* DIRECTIONS: State only how many lines below include the word "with".

* PROVIDED MATERIAL:
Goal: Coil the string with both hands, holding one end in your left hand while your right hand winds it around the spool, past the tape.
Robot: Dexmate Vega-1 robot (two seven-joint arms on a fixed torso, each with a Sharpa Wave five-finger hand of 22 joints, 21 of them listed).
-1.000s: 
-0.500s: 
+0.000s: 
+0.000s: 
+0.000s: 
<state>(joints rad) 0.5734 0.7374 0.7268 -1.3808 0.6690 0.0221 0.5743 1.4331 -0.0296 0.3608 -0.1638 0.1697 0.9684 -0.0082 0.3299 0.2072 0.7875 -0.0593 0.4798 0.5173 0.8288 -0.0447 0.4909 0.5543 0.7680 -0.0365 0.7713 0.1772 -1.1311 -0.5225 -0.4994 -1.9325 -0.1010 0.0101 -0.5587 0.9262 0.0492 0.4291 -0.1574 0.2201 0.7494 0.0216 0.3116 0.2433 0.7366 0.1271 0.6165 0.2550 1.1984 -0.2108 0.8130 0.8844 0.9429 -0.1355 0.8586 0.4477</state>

* EXERCISE RESULT: 2